Let me expand on one of your points. You said, "Against this Thomistic/Darwinian naturalism, much of modern moral philosophy has adopted a Kantian dualism that views morality as belonging to a transcendental realm of freedom beyond nature."
As you imply, there is a dispute here concerning metaphysics. Kant was following out of Descartes' dualism, and Platonism is somewhat similar in that it also makes mind transcendent. Aristotle, on the other hand, at least for the most part doesn't divide things out that way.
In contemporary philosophy, a whole series of anti-foundationalist philosophers have rejected dualism and gone back to something much more like Aristotle's position. Some important figures here are Wittgenstein, Merleau-Ponty, Bernard Williams and the Pragmatists. Heidegger also rejects dualism, and I think his rejection of biologically-based natural right is inconsistent with his overall philosophy. This means contemporary anti-foundationalist philosophy should be receptive to Darwinian natural right, though I am not myself aware if any of the main antifoundationalist philosophers has actually taken this position. Let me add that Nietzsche and his various followers such as the postmodernists and Rorty, while they claim to be anti-foundationalist, are actually covertly quite foundationalist and that this is a key reason for their relativism and nihilism.

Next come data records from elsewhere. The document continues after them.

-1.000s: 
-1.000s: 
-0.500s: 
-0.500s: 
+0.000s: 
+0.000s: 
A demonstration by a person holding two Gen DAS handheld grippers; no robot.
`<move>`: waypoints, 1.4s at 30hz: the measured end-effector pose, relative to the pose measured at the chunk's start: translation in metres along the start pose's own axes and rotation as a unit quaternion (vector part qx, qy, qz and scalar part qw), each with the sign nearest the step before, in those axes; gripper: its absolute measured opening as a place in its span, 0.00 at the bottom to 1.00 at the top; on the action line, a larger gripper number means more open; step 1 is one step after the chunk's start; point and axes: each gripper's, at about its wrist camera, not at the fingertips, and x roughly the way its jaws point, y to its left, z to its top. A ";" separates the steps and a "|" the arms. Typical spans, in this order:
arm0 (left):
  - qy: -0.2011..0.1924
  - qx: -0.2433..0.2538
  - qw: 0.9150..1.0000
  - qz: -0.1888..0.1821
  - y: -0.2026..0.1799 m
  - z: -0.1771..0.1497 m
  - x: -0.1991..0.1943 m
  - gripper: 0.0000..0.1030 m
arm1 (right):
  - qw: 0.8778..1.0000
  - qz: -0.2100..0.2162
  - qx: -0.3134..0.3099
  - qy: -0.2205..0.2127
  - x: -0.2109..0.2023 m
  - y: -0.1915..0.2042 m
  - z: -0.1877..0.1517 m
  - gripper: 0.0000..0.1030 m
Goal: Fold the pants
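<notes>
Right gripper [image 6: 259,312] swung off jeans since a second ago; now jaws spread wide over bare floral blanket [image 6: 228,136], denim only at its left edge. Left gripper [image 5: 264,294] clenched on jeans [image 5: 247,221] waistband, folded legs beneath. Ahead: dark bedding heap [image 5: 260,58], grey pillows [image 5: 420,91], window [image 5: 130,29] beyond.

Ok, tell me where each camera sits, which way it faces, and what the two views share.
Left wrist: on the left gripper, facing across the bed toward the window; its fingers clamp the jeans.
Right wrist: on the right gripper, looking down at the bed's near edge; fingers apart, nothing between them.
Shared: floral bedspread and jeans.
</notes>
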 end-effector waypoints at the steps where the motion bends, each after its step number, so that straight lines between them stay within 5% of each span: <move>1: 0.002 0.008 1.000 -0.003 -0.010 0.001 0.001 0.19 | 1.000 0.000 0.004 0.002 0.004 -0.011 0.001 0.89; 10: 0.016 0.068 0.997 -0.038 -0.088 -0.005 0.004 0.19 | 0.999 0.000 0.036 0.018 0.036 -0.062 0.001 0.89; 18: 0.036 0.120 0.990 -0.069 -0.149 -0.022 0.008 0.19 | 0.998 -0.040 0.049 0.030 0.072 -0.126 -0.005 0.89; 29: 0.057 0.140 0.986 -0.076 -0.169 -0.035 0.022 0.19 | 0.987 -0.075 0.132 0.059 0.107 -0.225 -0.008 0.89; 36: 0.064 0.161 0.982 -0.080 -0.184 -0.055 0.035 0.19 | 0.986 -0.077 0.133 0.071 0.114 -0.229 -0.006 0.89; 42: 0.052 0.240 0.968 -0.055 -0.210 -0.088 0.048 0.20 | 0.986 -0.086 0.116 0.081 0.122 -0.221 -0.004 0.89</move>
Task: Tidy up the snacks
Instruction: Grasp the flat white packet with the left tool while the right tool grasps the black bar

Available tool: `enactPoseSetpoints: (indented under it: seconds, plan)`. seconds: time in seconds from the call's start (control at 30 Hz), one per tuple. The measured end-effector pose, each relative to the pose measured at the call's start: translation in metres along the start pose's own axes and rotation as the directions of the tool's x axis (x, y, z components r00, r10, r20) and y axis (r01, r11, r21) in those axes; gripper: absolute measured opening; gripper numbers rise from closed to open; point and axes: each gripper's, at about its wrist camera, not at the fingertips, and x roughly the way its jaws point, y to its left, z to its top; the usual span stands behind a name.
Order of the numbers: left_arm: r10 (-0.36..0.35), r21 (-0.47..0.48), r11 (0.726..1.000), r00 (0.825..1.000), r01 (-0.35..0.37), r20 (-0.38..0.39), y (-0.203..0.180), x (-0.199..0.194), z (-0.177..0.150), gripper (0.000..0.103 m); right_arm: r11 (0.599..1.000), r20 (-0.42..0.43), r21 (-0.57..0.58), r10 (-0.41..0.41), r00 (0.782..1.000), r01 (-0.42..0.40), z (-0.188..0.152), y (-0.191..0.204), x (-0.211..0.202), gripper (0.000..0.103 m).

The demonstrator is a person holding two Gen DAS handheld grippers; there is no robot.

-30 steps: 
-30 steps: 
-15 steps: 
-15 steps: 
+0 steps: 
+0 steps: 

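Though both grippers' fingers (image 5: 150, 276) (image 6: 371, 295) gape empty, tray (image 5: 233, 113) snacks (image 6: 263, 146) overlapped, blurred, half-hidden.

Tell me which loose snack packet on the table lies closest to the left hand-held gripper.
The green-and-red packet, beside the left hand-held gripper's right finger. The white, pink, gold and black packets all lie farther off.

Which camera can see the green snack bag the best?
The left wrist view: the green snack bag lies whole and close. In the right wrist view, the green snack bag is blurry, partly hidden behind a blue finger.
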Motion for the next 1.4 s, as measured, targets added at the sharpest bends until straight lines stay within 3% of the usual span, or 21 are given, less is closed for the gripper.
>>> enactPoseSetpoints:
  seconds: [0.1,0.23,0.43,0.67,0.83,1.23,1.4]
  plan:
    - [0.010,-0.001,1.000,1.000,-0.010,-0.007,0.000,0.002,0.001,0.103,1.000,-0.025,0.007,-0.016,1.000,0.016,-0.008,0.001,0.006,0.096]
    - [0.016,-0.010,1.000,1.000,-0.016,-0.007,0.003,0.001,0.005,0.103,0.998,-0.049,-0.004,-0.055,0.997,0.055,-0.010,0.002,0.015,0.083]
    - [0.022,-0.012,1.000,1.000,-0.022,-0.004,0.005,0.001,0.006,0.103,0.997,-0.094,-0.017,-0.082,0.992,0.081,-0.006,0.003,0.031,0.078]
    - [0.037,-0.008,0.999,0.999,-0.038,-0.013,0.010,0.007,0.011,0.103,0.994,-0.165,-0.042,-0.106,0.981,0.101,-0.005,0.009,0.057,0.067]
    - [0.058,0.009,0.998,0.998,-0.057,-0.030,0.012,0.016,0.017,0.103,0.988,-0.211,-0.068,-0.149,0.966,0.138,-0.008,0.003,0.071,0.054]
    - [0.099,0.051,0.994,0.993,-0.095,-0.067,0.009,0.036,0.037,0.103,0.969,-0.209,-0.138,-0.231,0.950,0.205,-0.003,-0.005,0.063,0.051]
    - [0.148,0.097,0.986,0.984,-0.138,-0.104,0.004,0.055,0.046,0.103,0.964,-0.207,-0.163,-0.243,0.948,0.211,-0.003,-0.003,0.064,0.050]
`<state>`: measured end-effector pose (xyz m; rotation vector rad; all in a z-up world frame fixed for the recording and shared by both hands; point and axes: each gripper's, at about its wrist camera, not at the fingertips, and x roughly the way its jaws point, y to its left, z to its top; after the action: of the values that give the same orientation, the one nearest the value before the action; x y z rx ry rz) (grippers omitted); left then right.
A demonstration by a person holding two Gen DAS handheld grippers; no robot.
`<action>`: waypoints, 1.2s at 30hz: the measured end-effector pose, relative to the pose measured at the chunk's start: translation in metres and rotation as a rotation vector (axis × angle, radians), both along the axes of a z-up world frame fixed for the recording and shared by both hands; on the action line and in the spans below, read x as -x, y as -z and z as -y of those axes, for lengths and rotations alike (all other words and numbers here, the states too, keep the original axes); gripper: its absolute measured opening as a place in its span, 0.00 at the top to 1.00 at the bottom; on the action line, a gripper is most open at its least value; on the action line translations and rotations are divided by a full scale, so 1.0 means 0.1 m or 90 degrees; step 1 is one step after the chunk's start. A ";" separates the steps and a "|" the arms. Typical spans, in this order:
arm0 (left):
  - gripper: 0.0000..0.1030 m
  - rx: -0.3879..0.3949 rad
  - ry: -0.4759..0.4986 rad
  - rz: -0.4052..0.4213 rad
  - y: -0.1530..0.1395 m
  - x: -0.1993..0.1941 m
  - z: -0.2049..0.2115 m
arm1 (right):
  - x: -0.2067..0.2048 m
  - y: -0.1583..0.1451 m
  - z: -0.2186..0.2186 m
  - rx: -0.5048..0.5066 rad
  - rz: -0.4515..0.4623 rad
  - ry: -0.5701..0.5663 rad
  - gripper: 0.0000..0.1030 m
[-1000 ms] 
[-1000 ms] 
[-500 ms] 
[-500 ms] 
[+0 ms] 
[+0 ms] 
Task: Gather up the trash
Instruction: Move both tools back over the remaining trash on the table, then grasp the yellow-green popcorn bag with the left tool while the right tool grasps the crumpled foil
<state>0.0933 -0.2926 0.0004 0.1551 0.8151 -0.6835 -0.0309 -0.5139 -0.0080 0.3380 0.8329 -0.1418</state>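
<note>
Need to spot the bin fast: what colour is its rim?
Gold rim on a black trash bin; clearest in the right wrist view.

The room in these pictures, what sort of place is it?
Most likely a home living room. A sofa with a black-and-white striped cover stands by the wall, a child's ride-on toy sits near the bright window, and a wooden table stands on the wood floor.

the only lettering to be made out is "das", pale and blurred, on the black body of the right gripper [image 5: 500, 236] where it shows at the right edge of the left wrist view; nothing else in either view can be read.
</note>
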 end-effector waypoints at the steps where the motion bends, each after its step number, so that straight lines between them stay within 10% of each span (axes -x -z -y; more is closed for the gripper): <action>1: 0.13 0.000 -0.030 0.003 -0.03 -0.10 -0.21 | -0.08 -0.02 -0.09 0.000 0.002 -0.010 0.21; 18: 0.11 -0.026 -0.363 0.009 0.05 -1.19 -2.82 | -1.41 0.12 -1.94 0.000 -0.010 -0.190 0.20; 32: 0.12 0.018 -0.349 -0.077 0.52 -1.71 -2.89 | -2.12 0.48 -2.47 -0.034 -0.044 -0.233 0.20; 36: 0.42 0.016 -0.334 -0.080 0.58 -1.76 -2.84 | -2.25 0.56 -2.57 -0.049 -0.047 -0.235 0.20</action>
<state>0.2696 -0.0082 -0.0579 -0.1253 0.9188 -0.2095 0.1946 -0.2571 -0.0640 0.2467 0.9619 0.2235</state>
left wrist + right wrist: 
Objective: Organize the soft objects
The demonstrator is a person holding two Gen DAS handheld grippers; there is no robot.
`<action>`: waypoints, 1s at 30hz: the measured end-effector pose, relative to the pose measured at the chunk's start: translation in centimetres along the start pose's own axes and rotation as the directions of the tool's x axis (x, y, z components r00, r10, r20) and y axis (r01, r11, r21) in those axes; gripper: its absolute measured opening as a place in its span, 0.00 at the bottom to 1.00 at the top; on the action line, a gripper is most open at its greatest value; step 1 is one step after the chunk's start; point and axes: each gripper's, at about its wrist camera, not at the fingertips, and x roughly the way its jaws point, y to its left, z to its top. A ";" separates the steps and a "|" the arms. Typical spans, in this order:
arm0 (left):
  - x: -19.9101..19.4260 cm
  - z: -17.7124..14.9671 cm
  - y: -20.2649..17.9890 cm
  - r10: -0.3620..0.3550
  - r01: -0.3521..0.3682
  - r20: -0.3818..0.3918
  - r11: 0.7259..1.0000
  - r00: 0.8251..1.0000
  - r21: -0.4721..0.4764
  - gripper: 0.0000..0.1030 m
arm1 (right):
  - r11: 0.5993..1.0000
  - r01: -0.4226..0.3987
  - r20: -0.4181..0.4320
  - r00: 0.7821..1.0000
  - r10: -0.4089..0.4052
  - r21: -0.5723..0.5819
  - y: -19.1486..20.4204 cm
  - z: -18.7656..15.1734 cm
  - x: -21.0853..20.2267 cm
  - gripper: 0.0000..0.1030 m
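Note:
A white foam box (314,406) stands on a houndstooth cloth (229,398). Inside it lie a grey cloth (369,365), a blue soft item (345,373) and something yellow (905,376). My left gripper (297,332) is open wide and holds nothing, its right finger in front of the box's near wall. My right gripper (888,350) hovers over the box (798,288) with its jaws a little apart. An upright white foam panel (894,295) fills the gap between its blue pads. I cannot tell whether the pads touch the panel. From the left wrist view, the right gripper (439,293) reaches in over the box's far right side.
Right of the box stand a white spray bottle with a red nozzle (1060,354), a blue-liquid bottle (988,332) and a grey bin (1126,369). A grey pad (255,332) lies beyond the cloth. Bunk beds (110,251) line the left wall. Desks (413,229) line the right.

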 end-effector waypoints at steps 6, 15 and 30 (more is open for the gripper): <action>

The Straussians, alas, seem to follow Plato much more than Aristotle. This can be seen in their stress on the Socratic method as the single supreme route to truth, a position that makes sense only if you assume something like Plato's version of the forms.
I think that is a key reason most of them reject Darwinian natural right.
I agree with Les.
Heidegger appears to demand the reader to let "being" reveal itself in our life. And that includes our naturalistic, biological tendencies. Heidegger is the anti-Kant/Nietzsche, who desire man to overcome nature and its boundaries.